● **WORK INSTRUCTION**: Scan the listing and work out how many lines contain the word "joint". Nothing but the number should be given.
[DATA EXTRACT Boundary: Start]
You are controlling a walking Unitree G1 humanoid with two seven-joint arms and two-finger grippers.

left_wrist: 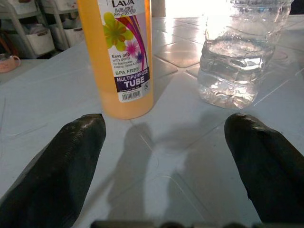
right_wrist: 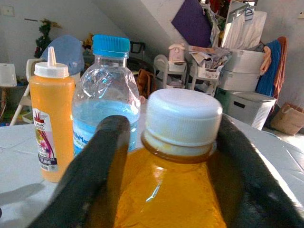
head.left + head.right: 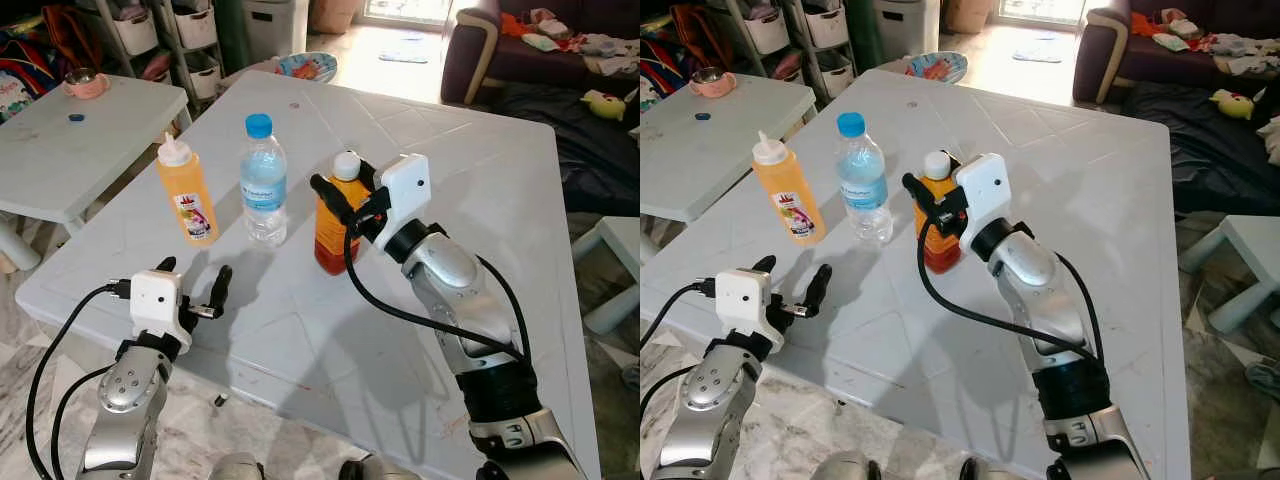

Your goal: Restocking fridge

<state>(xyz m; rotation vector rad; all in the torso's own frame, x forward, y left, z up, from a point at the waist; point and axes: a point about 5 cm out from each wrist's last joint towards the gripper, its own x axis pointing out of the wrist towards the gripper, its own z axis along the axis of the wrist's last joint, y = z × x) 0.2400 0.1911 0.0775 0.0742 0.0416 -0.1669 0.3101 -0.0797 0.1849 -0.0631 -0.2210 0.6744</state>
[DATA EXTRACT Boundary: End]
● **ANSWER SECTION**: 2